The ISAs will be rebranded as “New ISAs”, or NISAs, and will open up a great deal more flexibility for savers and investors. They will also allow you to make more of your savings tax efficient, because you can save more into them.
For example, if you were to save the full £15,000 in cash in your NISA, and managed to find a 2.5% annual interest rate, as a basic rate taxpayer you would now save £75 in tax. Until April 2014, you were only allowed to save £5,760 in cash in your ISA, the maximum tax you could have saved was £28.80 based on a 2.5% interest rate. This is a big jump.
If you are a higher rate tax payer, the numbers are even more impressive; from July you would save £150 in tax on the above example, compared to a £57.60 saving until April 2014.
From July you will also be allowed to transfer old Cash ISAs into Investment ISAs and vice versa, something that was previously restricted.
This all points to the government’s desire to make saving more attractive and to give you the freedom to use your tax allowances as you wish. It should help make saving for your house, car, TV or new cricket kit all the easier, and we urge you to consider making the most of the allowances available if you are debt-free and have money available to save or invest.
Some things have stayed the same…
It is important to note that this year’s full ISA contribution of £15,000 can be made from July 2014 but must be used by April 5th 2015. Any unused allowance still cannot be carried over to future years.
If you make a withdrawal from your ISA during the year it is not possible to replace this part of the contribution later, so think carefully before making withdrawals just to top up general expenditure.
ISAs remain a great way to save or invest tax efficiently. Your ISA holdings do not need to be included on your tax return. ISAs are also extremely flexible, most accounts (unless you have chosen a fixed rate cash ISA) allow you to get access to your money whenever you want without penalties.
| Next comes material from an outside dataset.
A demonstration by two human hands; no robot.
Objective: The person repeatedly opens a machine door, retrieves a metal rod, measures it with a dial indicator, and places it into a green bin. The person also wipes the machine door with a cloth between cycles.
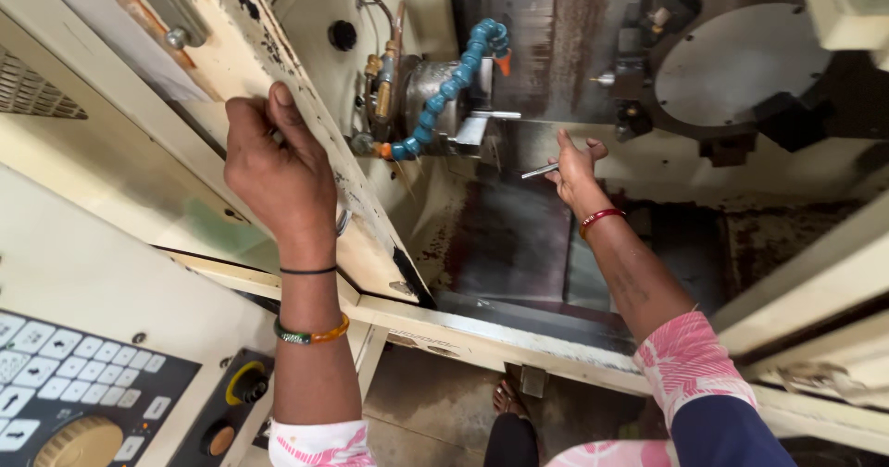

This makes them a good option for people looking to grow their money, but who want to be able to make a withdrawal when necessary.
A quick word for those of you starting a 1st XI of your own… from July the Junior ISA allowance will increase to £4,000 per year, and this can be a great way to start a nest egg or university pot for your little ones in a tax efficient way. Anyone can contribute – so encourage grandparents, aunts, uncles and wealthy cousins to make tax efficient birthday or Christmas gifts. You’ll thank them for it when university fees come round!
FF&P Wealth Planning is not providing advice or any type of product recommendation. ISA investing will not be appropriate for everyone and you should seek specialist advice where necessary. A good starting point might be the Independent financial information website www.moneyadviceservice.org.uk
When deciding whether or not to go for a six, you may well be considering the risk and potential return. On the upside you could get six runs, however, you might be more likely to get out!
Saving and investing also involves a variety of risks and returns, for example the risk your money will not keep up with rising prices (inflation risk),the risk that comes with share prices going up and down (market risk), the risk that the person or company that you invested your money with will fail (default risk) and the risk that you could have earned better returns elsewhere.
When deciding how to invest and save it’s important to strike a balance between these different risks and the potential rewards. The factors to consider when getting that balance right for you will depend on:
- Capacity for loss – how much you can afford to lose
- Investment goals and objectives – time frame and need for returns
- Attitude to risk
Taken together these make up what’s called your ‘risk appetite’.
Capacity for loss
What would happen if you lost some or all of the money you’re putting into investments? Or, what if stock markets have fallen and the time you need the money is not a good time to sell? The answer to these will depend on your circumstances and how much of your money you’re investing.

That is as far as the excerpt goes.